• _Action item_
In the data below, find each line containing the string "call" and return it.

• _Exercise materials_
......
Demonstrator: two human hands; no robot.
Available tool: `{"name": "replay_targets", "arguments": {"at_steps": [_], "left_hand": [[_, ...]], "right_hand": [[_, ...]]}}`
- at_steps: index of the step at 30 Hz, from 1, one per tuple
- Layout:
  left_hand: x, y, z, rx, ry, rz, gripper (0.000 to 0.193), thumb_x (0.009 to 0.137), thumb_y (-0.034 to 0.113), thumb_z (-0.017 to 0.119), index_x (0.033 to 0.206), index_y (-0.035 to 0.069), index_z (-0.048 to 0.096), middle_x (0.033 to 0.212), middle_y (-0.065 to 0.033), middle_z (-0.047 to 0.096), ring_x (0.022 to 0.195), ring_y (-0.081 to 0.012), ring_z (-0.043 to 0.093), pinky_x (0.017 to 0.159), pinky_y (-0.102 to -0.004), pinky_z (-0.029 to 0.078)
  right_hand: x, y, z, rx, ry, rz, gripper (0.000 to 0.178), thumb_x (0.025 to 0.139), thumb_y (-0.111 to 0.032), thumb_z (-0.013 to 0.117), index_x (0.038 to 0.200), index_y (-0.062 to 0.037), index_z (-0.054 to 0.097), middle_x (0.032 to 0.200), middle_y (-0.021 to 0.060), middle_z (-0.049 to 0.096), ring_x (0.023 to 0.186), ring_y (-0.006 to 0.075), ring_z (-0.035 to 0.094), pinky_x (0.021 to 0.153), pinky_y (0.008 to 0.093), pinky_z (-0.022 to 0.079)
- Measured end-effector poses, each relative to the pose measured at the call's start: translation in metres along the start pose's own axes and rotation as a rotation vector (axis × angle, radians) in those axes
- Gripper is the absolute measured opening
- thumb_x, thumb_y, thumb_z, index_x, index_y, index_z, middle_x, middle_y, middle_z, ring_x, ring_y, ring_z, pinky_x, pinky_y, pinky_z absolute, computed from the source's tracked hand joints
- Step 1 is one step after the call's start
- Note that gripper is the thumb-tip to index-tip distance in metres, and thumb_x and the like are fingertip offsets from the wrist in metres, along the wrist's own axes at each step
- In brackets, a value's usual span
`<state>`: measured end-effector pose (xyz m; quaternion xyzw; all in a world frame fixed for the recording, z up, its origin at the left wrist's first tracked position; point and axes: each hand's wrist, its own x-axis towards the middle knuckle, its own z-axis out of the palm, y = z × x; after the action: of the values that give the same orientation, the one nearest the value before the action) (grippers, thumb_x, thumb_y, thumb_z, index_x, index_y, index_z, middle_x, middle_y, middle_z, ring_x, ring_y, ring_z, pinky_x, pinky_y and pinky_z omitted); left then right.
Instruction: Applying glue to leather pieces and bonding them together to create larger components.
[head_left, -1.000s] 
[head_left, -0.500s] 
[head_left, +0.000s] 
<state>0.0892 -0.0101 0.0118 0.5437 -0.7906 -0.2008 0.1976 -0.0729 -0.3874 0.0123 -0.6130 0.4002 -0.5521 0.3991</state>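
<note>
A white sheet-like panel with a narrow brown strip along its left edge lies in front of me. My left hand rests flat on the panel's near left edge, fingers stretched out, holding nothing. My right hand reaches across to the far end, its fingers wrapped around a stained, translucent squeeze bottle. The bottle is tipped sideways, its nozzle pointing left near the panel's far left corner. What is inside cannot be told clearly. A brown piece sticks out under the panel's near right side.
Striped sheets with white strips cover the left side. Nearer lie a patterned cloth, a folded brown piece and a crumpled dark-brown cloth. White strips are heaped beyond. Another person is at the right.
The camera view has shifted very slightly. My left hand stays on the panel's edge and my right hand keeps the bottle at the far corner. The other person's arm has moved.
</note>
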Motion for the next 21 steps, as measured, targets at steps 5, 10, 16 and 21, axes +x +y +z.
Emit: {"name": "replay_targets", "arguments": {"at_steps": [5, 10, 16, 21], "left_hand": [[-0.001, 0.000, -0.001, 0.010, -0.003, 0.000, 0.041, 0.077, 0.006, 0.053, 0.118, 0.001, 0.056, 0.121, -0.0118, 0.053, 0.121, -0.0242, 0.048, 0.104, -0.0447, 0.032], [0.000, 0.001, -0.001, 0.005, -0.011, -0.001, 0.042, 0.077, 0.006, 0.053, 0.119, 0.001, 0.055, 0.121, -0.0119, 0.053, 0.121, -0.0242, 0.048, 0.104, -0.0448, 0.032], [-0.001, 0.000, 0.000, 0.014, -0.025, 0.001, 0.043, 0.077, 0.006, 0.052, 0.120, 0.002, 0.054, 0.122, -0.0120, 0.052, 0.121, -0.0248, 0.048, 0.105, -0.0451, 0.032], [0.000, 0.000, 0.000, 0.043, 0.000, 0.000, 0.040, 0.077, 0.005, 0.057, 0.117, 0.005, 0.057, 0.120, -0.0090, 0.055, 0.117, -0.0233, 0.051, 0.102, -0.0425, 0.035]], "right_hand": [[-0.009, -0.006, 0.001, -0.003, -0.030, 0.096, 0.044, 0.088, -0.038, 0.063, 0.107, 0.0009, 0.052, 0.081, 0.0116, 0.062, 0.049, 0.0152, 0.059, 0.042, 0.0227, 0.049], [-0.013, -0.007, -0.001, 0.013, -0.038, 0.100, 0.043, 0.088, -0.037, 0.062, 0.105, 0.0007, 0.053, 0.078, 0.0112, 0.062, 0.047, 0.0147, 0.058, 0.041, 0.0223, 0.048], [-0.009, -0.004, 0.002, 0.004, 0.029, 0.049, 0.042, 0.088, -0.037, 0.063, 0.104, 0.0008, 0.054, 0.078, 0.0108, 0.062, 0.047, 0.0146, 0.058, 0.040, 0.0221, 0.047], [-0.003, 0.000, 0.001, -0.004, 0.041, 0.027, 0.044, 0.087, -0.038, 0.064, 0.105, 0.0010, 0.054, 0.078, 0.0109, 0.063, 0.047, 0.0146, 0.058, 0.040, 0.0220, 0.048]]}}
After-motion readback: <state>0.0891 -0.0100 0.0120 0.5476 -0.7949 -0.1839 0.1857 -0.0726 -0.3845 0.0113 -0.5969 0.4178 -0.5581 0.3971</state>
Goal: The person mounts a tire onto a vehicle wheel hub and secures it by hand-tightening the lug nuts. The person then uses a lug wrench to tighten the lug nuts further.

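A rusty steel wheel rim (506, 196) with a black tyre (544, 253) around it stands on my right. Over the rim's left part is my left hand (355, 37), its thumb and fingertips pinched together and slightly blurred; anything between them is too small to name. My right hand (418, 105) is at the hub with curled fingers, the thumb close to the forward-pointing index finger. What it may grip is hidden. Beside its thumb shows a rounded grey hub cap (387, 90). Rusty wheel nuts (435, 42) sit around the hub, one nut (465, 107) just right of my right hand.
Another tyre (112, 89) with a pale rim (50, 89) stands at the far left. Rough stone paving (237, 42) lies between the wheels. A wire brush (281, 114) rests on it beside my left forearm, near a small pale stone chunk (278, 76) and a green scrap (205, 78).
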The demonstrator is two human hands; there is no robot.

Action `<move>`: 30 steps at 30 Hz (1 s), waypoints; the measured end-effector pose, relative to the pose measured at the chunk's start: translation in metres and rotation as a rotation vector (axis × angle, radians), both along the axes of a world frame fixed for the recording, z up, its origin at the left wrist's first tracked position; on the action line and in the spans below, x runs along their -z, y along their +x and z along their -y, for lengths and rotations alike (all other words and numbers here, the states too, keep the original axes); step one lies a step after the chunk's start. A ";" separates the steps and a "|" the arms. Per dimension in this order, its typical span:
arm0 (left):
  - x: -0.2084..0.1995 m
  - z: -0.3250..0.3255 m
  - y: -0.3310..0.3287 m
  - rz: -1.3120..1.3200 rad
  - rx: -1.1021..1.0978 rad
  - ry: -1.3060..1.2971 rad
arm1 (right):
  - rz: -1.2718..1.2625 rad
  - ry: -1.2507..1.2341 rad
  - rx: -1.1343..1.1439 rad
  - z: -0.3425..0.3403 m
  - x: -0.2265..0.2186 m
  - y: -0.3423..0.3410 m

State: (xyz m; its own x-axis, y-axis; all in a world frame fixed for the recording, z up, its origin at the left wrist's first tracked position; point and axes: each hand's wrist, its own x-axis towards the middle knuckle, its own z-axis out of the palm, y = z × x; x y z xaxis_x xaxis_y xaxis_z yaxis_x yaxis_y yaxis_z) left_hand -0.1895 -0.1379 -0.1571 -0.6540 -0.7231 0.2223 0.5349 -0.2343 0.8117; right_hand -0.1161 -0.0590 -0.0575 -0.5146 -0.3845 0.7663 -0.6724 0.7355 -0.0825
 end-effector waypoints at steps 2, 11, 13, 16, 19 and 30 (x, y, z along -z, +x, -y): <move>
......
• _Answer to the exercise_
- Measured end-effector poses, each relative to the pose measured at the call's start: translation in metres along the start pose's own axes and rotation as a rotation vector (axis × angle, radians) in those axes
- Step 1 is one step after the call's start

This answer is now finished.